As President and Medical Director of the Alliance for Natural Health, and a longtime integrative physician, my professional bias favors lifestyle modification and innovative deployment of nutraceuticals and low-tech/high-touch therapies often considered offbeat by mainstream medicine. But that doesn’t blind me to the potential for allopathic medicine to deliver remarkable cures, where appropriate.

At times the battle lines seem to be drawn between orthodox and alternative. Many standard doctors are reflexively skeptical of anything other than “evidence-based” therapies. They’re just cherry-picking the data, confirming the old adage: “If you’re not up on it, you’re down on it.”

But that doesn’t give some of my integrative medicine colleagues license to uncritically shun all drugs and surgery as “unnatural”. They’re practicing a form of narrow-thinking.

Here are some examples of where I think the natural medicine movement has gone off the rails:

The reification of “Functional Medicine”: This is going to be a difficult one, because I have enormous respect for the Institute of Functional Medicine (IFM), which has developed a magnificent, detailed curriculum for addressing fundamental causes of disease rather than just placing band-aids on symptoms.

The Oxford Dictionary defines “reification” as “The treatment of a relatively abstract signified (e.g. technology, mind, or self) as if it were a single, bounded, undifferentiated, fixed, and unchanging thing, the essential nature of which could be taken for granted.”

In an effort to standardize the sometimes chaotic thought streams of alternative medicine, Functional Medicine has inadvertently substituted what amounts to its own orthodoxy. How-to courses teach would-be practitioners to see health problems as a concatenation of microbiome imbalances, leaky gut, food intolerances, nutrient deficiencies, environmental toxicity, and genetic susceptibilities.

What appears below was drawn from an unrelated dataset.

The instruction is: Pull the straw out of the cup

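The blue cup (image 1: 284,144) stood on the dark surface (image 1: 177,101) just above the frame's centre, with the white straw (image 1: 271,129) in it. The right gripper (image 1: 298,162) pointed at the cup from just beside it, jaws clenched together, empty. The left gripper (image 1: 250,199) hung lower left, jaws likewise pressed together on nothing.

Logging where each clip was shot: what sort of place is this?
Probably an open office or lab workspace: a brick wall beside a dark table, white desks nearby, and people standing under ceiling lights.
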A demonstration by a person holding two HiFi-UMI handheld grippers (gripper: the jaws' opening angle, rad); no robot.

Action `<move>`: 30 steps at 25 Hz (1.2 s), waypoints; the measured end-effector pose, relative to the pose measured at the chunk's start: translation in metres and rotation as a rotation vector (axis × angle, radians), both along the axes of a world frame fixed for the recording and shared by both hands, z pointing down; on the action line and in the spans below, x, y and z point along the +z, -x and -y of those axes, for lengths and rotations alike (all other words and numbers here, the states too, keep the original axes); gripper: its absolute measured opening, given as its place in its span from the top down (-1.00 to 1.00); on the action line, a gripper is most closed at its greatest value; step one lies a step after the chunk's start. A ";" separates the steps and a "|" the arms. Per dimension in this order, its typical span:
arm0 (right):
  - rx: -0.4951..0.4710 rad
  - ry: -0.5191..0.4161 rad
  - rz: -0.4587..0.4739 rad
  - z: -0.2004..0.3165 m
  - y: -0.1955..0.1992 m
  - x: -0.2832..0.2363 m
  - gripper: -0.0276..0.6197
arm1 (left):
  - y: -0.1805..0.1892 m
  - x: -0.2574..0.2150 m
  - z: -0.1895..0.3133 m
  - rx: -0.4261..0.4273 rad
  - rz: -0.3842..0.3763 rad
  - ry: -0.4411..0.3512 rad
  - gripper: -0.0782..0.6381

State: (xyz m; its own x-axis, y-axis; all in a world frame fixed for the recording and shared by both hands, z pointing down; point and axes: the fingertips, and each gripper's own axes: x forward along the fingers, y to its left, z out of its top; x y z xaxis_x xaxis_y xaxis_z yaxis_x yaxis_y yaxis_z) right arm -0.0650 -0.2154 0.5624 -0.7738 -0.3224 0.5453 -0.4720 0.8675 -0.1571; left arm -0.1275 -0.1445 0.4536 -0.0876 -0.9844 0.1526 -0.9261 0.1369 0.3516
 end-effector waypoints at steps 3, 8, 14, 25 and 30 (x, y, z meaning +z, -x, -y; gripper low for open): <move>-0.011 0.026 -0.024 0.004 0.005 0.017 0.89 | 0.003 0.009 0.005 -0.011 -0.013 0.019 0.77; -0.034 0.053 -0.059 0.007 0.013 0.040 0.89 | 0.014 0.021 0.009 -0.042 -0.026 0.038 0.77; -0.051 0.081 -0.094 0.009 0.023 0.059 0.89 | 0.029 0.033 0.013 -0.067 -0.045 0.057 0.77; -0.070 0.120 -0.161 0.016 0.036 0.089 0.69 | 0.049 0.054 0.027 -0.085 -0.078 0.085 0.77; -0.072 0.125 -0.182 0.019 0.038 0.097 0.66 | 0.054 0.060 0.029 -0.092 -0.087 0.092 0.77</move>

Which is all well and good, but without a proper medical framework, it’s an incomplete way of looking at the body. Missing is an understanding how conventional therapies work—or don’t—and when they should be employed or withheld.

Emulating conventional continuing medical education—whose cost is a burden even to non-holistic medical practitioners—IFM offers turn-key courses like “Restoring Gastrointestinal Equilibrium: Practical Applications for Understanding, Assessing, and Treating Gut Dysfunction for $1,715.00 – $2,125.00; typically, from start to finish, their certification program costs between $13,000-$17,000.